◆ **What this task involves**: Find the word "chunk" in the listing. Copy out each line where it occurs.
Top of Input for this task
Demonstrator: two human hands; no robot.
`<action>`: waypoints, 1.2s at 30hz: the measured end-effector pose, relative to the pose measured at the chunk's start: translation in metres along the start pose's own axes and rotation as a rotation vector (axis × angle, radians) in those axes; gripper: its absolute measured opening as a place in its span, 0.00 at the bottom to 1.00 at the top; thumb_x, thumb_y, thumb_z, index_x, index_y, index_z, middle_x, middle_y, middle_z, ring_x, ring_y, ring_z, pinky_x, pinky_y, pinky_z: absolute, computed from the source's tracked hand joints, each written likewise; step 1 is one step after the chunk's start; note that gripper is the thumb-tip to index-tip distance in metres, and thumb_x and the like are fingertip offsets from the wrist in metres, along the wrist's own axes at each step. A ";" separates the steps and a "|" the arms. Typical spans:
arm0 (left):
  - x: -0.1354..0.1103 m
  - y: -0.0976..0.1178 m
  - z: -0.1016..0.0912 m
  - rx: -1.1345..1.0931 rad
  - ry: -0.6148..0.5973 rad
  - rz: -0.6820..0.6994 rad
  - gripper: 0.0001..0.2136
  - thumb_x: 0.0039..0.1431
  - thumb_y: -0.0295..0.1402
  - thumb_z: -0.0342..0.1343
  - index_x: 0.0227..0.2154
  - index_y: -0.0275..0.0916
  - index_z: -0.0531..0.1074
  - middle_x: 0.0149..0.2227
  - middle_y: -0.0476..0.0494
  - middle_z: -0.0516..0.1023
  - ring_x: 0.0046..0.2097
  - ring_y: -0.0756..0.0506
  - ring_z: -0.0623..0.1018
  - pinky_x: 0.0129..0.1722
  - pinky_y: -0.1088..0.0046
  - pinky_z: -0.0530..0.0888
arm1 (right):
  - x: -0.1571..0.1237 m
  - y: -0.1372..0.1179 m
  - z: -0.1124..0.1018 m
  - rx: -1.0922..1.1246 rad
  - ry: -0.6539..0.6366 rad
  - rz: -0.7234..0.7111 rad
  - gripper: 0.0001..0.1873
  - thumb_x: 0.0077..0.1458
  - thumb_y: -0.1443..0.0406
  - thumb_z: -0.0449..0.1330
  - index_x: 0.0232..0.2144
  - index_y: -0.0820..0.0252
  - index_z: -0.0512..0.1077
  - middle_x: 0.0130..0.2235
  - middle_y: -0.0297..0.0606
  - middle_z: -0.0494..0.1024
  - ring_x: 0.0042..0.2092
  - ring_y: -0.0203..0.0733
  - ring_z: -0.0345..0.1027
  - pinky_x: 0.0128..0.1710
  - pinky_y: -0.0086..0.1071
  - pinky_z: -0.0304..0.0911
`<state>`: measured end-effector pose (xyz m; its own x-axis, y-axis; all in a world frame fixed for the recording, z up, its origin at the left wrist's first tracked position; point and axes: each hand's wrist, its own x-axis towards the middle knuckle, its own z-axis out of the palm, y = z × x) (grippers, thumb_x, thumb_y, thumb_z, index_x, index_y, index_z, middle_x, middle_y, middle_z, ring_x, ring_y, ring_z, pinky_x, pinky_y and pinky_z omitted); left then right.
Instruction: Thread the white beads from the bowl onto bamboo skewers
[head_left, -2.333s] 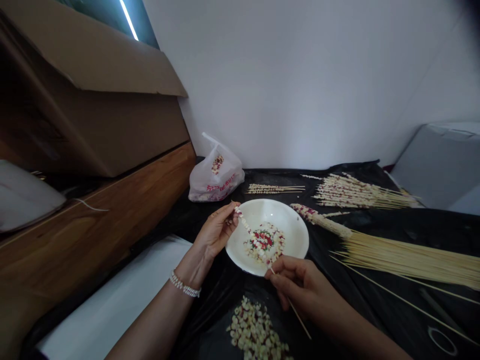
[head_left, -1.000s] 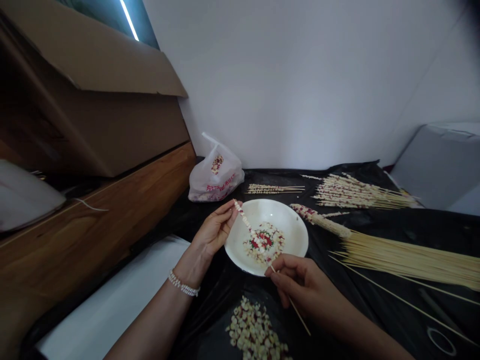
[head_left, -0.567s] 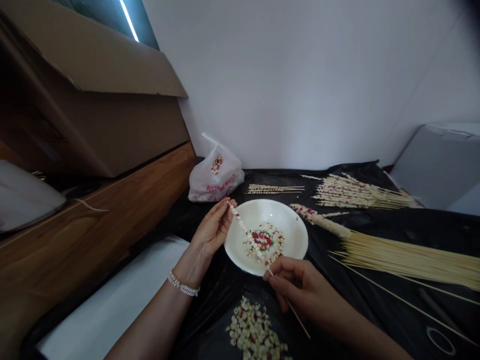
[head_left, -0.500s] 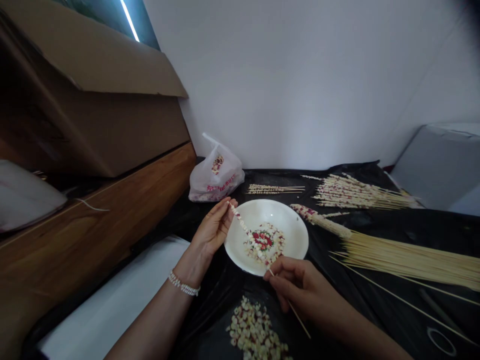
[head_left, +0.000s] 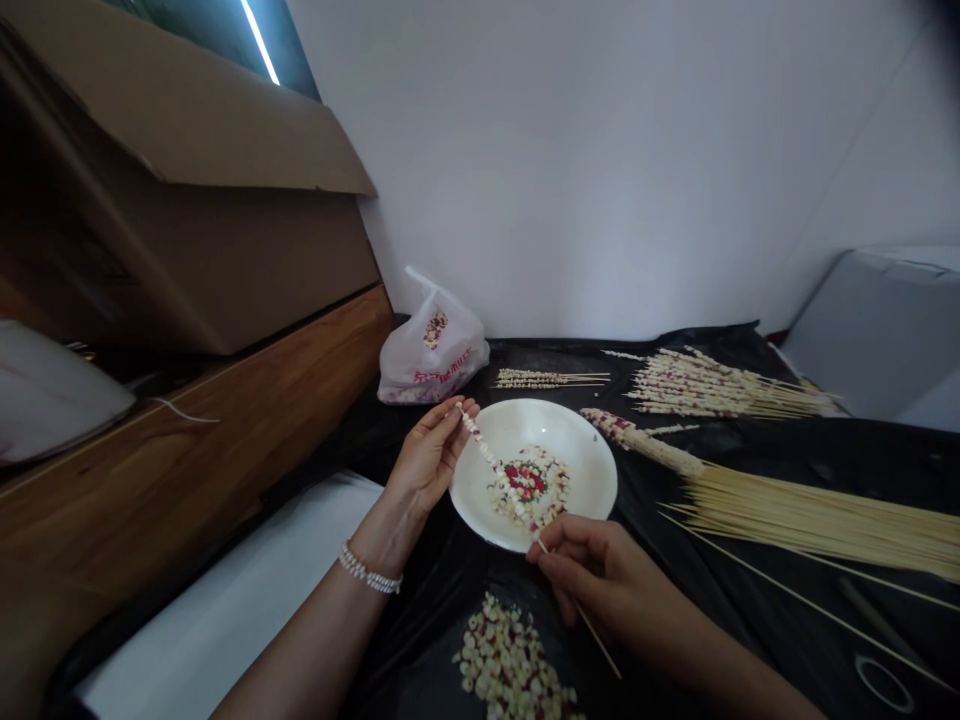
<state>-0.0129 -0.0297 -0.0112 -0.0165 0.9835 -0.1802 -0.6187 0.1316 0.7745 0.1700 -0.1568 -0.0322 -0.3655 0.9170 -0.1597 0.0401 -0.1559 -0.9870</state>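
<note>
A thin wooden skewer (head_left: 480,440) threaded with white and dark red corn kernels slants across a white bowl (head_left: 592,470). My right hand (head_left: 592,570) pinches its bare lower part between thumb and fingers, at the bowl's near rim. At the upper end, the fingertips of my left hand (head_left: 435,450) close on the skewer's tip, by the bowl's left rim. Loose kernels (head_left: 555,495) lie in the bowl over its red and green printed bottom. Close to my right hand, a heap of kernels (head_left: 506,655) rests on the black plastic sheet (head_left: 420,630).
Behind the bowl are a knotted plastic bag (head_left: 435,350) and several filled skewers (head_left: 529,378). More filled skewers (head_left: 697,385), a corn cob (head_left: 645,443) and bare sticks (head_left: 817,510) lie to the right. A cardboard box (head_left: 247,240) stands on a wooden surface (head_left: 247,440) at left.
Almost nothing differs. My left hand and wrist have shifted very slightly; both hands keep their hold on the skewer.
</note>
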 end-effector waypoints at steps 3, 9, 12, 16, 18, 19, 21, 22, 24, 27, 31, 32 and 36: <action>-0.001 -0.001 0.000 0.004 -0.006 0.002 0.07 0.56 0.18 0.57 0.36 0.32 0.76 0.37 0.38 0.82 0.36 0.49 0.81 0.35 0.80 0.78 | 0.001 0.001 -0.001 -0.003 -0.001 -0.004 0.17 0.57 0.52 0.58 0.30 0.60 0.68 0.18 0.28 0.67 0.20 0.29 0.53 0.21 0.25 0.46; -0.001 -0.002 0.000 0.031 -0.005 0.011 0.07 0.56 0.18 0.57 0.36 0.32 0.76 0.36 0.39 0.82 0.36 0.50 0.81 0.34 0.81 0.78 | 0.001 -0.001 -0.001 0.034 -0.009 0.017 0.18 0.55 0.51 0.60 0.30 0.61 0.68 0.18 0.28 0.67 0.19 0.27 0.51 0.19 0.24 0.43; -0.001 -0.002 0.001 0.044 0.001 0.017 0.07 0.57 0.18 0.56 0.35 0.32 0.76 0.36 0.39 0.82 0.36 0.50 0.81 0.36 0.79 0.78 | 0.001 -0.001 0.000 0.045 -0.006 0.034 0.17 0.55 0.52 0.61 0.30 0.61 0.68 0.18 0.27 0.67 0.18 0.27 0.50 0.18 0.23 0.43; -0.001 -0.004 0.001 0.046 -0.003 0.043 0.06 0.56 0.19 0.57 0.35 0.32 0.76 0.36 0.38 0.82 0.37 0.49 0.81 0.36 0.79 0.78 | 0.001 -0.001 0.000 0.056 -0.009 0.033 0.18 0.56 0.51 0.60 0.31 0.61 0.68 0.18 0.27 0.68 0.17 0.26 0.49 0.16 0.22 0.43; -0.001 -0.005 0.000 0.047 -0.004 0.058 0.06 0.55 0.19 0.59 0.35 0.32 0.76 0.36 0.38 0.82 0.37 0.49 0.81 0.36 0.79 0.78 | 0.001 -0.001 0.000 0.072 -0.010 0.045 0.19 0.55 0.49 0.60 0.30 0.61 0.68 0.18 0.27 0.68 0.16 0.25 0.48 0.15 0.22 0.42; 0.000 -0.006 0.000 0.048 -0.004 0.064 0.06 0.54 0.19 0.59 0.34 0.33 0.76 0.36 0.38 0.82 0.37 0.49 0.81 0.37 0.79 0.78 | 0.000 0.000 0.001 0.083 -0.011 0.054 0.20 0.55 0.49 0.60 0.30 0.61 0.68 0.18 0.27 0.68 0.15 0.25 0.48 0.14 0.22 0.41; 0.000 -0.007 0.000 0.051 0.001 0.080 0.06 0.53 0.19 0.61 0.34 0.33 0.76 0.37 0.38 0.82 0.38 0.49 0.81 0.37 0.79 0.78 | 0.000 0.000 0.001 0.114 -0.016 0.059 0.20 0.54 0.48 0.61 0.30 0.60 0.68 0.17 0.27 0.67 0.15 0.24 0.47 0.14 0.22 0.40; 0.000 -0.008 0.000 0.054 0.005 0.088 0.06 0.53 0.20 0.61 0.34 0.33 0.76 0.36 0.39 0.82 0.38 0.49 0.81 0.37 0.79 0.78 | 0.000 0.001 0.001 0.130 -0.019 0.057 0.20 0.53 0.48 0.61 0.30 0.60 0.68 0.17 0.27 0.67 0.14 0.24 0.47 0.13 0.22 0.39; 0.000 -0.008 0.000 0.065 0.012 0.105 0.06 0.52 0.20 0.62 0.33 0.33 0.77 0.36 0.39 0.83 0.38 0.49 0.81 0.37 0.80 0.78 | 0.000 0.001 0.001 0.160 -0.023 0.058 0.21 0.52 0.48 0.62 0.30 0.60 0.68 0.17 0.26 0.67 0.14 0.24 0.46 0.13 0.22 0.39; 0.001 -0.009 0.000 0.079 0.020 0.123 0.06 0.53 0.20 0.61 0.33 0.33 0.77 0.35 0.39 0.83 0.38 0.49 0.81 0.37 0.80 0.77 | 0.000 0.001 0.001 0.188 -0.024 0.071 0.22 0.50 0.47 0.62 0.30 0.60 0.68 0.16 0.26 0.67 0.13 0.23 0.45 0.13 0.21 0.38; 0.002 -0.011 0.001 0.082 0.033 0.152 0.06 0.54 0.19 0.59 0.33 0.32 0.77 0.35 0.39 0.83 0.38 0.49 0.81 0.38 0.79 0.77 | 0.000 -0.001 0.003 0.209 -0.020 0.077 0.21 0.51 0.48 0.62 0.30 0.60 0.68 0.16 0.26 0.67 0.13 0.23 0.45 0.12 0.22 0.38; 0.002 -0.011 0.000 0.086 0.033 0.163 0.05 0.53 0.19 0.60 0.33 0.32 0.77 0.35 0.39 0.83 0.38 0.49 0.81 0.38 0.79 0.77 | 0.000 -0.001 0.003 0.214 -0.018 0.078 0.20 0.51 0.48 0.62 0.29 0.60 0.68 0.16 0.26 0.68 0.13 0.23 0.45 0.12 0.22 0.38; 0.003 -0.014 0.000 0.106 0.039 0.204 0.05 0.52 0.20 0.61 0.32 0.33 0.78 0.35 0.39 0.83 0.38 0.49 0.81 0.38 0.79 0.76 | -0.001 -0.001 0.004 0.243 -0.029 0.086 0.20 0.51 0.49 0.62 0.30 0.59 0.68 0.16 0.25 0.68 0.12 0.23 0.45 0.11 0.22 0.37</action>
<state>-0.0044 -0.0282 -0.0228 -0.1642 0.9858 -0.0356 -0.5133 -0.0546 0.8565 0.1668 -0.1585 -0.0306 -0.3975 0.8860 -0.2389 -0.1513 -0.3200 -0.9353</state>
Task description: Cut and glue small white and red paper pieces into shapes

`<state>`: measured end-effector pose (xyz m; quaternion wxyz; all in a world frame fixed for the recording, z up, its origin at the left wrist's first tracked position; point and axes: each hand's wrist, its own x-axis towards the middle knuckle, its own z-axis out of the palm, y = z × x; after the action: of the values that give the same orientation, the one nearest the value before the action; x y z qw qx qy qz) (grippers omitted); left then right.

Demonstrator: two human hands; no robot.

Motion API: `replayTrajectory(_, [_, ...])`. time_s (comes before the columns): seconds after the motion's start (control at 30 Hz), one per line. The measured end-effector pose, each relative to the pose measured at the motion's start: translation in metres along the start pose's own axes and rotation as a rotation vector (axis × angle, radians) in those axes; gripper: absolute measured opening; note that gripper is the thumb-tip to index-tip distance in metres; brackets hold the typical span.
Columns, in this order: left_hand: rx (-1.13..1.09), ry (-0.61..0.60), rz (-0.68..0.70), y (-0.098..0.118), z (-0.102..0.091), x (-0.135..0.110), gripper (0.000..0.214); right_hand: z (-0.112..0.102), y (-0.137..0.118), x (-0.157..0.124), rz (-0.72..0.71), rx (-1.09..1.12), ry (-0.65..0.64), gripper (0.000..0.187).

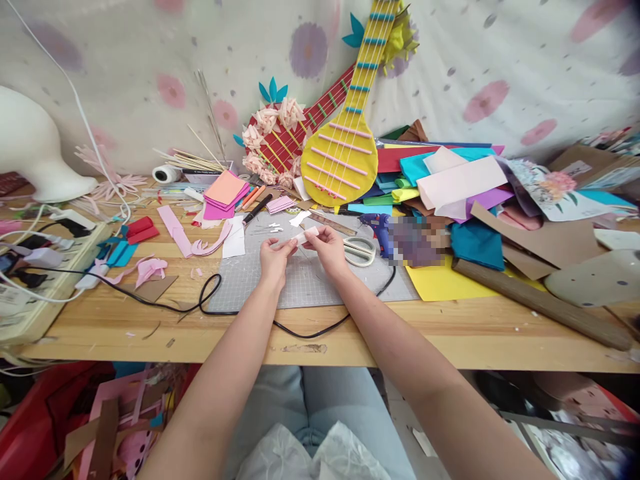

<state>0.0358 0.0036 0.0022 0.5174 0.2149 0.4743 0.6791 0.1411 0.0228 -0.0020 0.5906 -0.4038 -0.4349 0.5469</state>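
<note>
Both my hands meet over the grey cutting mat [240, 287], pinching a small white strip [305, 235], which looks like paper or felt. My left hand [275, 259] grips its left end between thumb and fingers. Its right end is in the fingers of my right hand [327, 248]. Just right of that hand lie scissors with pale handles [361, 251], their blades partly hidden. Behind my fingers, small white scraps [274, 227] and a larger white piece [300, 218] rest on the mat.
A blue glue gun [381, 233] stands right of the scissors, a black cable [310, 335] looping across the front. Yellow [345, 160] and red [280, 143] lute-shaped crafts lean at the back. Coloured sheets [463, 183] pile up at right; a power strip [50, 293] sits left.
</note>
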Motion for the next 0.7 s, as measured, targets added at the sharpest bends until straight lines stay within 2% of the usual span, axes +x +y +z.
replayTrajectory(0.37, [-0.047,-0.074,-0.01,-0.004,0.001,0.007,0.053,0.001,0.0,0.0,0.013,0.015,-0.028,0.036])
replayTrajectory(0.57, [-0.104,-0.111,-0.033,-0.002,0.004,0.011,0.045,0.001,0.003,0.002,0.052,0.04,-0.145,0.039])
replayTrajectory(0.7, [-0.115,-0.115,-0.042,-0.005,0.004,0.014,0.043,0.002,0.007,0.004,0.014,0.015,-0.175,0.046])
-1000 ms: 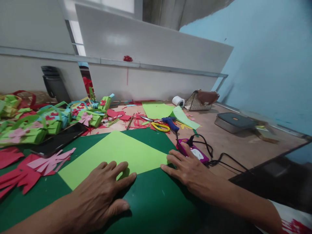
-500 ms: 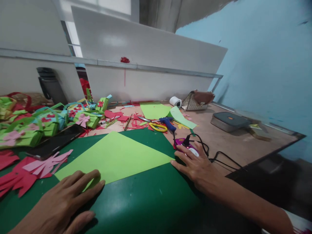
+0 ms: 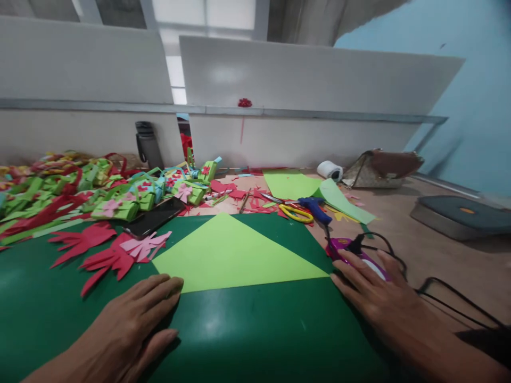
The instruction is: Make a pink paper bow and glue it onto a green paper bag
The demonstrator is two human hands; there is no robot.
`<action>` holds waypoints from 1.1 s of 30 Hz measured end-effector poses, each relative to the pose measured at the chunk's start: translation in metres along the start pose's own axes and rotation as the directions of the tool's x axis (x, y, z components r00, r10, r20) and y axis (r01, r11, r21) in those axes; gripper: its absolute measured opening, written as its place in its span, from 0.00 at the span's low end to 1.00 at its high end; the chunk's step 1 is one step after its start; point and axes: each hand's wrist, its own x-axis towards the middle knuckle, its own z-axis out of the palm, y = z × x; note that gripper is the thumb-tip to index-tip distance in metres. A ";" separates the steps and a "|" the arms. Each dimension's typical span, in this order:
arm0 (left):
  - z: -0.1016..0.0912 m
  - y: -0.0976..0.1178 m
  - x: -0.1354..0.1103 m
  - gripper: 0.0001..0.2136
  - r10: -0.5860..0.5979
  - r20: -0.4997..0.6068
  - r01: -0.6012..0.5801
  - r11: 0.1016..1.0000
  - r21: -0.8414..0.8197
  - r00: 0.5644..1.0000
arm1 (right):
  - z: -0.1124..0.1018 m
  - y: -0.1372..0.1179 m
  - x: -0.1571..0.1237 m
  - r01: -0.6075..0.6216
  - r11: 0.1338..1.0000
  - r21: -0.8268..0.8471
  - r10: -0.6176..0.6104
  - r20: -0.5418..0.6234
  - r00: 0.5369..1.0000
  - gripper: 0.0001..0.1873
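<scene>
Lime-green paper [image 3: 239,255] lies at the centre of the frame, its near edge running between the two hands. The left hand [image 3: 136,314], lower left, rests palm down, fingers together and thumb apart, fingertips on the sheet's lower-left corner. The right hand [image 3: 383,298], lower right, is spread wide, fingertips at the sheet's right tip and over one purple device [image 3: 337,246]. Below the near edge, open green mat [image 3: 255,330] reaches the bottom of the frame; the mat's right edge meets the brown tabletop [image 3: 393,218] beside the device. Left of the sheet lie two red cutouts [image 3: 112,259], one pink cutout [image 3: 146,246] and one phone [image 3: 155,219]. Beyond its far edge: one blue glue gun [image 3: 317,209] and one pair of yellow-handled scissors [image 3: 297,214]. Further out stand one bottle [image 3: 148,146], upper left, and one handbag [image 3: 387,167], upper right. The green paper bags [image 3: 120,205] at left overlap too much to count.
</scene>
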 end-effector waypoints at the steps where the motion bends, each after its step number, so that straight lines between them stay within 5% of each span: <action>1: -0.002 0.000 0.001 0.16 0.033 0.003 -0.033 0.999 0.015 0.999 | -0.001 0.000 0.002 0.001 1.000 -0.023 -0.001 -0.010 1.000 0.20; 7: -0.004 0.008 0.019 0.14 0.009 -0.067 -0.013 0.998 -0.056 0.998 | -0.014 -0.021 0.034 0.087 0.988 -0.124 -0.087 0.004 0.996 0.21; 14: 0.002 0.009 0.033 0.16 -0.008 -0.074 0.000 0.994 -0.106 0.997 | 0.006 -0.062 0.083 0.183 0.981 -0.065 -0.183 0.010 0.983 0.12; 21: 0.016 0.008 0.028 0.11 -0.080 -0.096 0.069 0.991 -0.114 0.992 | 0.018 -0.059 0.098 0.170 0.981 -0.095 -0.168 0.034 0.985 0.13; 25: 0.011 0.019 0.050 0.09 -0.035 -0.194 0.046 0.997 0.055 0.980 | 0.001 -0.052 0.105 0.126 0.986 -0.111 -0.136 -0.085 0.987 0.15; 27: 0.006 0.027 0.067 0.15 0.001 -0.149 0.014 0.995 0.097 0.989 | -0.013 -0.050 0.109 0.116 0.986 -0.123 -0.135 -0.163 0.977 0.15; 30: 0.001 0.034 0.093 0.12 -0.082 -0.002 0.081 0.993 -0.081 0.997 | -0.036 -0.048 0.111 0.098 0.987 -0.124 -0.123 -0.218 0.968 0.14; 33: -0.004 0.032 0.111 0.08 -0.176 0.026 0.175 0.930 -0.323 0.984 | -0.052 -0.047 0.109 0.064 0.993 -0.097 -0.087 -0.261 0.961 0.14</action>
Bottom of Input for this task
◆ **Response box**:
`<action>`: waypoints, 1.2s at 30hz: the measured end-effector pose, relative to the pose measured at the chunk's start: translation in metres along the start pose's own axes and rotation as a rotation vector (axis × angle, radians) in those axes; gripper: its absolute measured opening as a place in its span, 0.00 at the bottom to 1.00 at the top; thumb_x, thumb_y, thumb_z, index_x, index_y, index_z, middle_x, middle_y, middle_z, ring_x, ring_y, ring_z, pinky_x, pinky_y, pinky_z: absolute, computed from the source's tracked hand joints, each written likewise; step 1 is one step after the chunk's start; note that gripper is the thumb-tip to index-tip distance in metres, and thumb_x and the like are fingertip offsets from the wrist in metres, along the wrist's own axes at each step. A ";" separates the steps and a "|" the arms. Typical spans:
`<action>` holds waypoints from 1.1 s of 30 Hz measured end-effector poses, each relative to the pose measured at the chunk's start: translation in metres along the start pose's own axes and rotation as the directions of the tool's x axis (x, y, z components r00, r10, r20) and y axis (r01, r11, r21) in those axes; gripper: its absolute measured opening, written as its place in its span, from 0.00 at the span's low end to 1.00 at its high end; the chunk's step 1 is one step after its start; point and axes: each hand's wrist, its own x-axis towards the middle knuckle, its own z-axis out of the palm, y = z × x; note that gripper is the thumb-tip to index-tip distance in metres. A ";" separates the steps and a "|" the arms. Each dimension's typical span, in this order:

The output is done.